Ilustrasi

Hari ini, Sabtu, 30 Maret 2024, hari ulang tahun kota Singaraja yang ke 420 tahun. Kota yang didirikan raja ternama Den Bukit Ki Barak Panji Sakti, nama otentik Singa “Umbara” Raja, simbolik Singa terbang, yang kemudian populer menjadi Kota Singaraja. Ibu kota Den Bukit, wilayah ruang yang melingkupi “jejer kemiri” Bukit dari Tejakula (di Timur) sampai dengan Bantiran (di ujung Barat). Wilayah yang tulung sumsumnya (tulang giing) berupa kawasan hutan yang membentang dari Timur (Tejakula) sampai dengan di ujung Barat (Bantiran). Wilayah dengan garis pantai terpanjang di Bali, bertemu dengan “jejer kemiri” Bukit, sehingga seorang antropolog Belanda menyebutnya “bumi yang panas”, karena hembusan angin laut segera “menumbuk” Bukit, melahirkan iklim panas di dataran antara garis pantai dengan “jejer kemiri” bukitnya.

Wilayah yang mempunyai keunggulan geografis, “melahirkan” tanah pertanian dan perkebunan nan subur, dan ethos kerja pertaniannya yang tangguh.
Sumber daya kultural (cultural resourses) yang tidak kalah kayanya, menyebut beberapa sistem nilai: egaliter (kesamaan dan persamaan manusia), kepemimpinan yang demokratis pada seluruh lapisan kepemimpinan, keterbukaan menerima perubahan, ethos kerja belajar secara berkelanjutan dan rasa saling percaya (mutual trust) yang merupakan modal sosial (social capital) bersama dalam lembaga untuk merespons perubahan.

Penemuan kembali (Re Discovery) dari keunggulan kompetitif sumber daya alam dan keunggulan kompetitif sumber daya budaya, merupakan tantangan bersama warga Den Bukit/Buleleng, pada berbagai isu, pertama, bertumbuhnya kesadaran bersama warga Den Bukit (common consiuosness) akan keunggulan ini, dan kemudian melakukan kapitalisasi, sehingga keunggulan ini menjadi kekuatan riil dalam melakukan modernisasi bagi Den Bukit ke Depan.
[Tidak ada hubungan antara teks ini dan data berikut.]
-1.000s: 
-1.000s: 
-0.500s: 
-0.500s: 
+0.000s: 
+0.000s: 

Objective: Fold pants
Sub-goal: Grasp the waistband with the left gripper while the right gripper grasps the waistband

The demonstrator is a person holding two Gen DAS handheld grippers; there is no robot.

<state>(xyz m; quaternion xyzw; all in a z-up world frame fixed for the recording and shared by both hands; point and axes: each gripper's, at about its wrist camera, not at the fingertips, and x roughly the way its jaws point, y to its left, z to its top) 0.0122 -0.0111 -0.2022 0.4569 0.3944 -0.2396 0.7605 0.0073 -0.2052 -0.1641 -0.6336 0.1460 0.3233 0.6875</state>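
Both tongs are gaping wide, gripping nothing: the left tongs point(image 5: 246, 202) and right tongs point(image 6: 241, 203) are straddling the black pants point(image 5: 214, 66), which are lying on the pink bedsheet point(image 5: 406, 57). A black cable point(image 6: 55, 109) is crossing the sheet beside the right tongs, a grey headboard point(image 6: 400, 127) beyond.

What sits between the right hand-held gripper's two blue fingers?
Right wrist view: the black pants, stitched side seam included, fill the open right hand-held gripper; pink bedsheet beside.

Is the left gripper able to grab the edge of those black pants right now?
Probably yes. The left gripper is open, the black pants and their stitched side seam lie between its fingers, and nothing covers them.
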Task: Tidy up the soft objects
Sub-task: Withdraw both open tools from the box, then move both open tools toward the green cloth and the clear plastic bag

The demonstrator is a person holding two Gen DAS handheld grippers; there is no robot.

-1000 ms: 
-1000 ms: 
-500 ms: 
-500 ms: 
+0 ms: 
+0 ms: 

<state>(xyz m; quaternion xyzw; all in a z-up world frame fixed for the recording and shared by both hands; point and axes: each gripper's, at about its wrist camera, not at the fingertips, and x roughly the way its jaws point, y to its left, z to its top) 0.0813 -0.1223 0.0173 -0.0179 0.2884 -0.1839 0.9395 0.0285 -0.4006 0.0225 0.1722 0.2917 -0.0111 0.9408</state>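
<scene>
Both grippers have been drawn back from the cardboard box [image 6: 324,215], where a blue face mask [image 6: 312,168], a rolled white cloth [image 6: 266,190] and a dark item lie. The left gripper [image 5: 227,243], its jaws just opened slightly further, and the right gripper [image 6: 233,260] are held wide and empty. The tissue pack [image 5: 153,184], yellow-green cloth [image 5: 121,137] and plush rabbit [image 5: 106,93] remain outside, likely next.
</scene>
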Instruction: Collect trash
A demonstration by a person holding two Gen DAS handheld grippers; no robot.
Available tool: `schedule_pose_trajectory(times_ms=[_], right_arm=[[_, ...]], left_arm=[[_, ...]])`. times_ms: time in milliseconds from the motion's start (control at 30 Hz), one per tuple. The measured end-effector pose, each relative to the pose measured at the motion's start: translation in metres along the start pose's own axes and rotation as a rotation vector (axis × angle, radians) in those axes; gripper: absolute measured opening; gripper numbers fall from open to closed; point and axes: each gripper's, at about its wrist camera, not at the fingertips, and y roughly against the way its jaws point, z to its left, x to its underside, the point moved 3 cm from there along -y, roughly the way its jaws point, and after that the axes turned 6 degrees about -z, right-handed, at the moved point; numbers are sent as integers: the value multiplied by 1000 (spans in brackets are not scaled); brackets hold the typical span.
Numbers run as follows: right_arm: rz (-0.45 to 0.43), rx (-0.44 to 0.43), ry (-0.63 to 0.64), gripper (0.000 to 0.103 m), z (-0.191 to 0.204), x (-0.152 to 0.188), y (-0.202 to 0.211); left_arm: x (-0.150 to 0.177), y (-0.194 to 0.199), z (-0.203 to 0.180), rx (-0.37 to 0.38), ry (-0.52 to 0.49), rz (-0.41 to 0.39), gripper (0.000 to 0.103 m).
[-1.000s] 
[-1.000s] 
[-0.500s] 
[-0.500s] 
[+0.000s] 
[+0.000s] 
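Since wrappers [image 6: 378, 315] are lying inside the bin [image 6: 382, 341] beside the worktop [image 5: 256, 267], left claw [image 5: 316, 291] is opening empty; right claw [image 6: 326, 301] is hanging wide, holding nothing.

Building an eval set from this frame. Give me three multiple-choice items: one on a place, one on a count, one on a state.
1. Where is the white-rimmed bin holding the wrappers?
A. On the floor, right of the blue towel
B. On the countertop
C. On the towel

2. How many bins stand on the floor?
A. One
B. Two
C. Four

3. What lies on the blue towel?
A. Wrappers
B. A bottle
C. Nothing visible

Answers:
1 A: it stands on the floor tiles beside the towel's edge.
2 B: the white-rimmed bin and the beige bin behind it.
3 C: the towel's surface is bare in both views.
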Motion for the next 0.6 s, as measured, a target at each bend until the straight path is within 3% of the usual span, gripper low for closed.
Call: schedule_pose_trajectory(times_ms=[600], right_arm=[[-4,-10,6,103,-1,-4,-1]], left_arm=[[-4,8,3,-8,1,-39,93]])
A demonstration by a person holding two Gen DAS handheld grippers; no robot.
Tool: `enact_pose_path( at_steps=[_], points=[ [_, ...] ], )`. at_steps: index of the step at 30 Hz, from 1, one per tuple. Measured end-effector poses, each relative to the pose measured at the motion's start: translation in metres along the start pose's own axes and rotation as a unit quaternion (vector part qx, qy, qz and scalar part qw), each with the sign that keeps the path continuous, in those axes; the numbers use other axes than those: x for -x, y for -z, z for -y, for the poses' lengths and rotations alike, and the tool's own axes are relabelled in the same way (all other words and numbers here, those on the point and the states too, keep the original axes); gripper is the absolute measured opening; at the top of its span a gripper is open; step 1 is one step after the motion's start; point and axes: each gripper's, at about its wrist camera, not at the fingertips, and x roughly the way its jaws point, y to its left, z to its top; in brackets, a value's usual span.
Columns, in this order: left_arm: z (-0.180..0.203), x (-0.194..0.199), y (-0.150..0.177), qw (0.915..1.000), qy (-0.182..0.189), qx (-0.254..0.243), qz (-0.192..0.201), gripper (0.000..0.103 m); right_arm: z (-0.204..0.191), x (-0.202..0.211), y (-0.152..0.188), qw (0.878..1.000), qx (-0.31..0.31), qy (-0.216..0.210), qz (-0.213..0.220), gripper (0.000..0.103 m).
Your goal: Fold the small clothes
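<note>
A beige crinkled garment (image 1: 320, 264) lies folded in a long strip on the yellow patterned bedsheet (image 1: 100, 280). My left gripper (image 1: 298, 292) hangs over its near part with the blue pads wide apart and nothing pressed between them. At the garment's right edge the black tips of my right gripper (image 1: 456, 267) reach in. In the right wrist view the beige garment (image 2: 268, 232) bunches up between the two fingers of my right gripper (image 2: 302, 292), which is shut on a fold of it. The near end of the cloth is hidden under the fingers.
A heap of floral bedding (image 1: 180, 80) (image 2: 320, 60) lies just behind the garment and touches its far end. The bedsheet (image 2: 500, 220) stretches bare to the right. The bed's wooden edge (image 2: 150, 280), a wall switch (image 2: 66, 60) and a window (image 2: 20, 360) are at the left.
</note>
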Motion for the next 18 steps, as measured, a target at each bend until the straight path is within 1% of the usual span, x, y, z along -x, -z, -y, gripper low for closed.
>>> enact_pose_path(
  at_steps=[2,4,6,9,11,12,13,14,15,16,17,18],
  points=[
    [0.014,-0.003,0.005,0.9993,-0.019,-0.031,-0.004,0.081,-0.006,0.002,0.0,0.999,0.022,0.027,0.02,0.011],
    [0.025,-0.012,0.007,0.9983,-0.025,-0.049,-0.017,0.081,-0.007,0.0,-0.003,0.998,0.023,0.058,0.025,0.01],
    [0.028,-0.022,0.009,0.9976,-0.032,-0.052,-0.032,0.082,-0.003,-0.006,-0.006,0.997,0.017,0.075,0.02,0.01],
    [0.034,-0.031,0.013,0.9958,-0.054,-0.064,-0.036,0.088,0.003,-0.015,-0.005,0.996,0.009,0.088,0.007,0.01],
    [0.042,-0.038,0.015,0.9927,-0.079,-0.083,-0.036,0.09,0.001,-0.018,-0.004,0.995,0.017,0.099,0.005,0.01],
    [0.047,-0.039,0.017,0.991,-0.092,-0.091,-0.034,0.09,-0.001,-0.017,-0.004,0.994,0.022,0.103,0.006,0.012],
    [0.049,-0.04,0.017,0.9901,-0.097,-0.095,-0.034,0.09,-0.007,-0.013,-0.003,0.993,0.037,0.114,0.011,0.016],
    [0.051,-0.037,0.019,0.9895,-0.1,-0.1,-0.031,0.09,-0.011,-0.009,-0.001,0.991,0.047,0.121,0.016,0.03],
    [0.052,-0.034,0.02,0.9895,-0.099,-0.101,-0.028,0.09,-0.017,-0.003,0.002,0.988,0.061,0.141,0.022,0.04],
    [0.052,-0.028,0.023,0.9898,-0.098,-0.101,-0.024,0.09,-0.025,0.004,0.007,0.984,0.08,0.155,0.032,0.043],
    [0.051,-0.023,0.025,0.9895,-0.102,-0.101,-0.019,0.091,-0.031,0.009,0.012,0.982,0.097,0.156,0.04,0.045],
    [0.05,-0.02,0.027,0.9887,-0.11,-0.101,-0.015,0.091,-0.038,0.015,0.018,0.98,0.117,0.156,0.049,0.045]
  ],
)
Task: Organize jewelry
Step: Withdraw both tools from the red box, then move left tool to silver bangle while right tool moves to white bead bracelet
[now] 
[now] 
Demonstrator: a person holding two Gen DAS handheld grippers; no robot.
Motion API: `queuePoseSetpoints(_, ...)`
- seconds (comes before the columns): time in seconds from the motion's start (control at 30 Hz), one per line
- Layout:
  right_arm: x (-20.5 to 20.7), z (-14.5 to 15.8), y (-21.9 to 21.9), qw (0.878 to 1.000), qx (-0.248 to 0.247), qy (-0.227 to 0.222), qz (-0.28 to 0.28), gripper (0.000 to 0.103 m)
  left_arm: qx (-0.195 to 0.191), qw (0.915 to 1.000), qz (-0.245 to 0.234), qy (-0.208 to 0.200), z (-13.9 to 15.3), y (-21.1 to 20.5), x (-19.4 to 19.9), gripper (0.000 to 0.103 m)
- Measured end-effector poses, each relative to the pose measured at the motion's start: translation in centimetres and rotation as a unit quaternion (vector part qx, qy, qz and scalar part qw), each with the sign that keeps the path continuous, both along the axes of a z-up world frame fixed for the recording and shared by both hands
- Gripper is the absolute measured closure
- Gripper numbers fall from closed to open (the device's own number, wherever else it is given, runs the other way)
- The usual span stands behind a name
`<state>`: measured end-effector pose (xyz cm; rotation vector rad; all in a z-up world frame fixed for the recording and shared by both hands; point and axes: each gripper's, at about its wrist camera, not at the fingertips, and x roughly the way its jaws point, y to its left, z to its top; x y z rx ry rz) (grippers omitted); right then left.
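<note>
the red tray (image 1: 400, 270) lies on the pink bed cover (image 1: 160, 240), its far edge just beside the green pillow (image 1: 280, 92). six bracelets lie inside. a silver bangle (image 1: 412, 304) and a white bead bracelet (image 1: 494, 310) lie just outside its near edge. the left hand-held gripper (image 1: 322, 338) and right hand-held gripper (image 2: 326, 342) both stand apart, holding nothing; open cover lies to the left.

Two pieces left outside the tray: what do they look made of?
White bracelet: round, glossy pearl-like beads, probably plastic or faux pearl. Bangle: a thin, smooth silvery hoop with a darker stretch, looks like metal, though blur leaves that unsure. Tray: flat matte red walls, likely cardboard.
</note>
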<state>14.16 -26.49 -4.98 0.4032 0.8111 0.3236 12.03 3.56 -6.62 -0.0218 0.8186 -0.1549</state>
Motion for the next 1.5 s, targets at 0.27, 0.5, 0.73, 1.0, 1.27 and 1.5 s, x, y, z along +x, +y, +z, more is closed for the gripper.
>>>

Kedua, dalam Pilkada Serentak 27 November 2024, bertumbuh kesadaran pemilih di Den Bukit, sehingga lahir pemimpin Buleleng, yang secara otentik mewakili keunggulan kompetitif kultural yang dimiliki Den Bukit. Ketiga, kesadaran kultural yang bertumbuh, diharapkan melahirkan swadaya masyarakat yang lebih cerdas dalam merespons perubahan dan menciptakan masa depan, sehingga kapitalisasi keunggulan SDA dan SDB (Sumber Daya Budaya), mampu meningkatkan kesejahteraan lahir batin “krama” ring Den Bukit”.

I Gde Sudibya, ekonom, pengamat ekonomi pembangunan Bali, pengamat kebudayaan Bali, lahir di Desa Tajun, di “bibir” Timur Den Bukit.